*** Data below ***

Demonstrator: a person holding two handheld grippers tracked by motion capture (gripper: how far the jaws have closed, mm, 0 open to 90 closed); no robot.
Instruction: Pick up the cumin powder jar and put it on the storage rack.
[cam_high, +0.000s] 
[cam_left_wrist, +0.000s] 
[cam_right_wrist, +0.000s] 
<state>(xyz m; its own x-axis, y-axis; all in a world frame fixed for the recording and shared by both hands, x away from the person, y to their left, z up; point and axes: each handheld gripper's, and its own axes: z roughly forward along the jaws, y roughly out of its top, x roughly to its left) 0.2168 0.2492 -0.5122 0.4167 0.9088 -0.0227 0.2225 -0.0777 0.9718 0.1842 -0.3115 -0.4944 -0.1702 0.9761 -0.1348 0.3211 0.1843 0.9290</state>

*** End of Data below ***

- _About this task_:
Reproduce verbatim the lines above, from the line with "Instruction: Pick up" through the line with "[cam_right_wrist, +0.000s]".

- _Response area_:
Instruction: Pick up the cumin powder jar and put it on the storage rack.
[cam_high, +0.000s] 
[cam_left_wrist, +0.000s] 
[cam_right_wrist, +0.000s] 

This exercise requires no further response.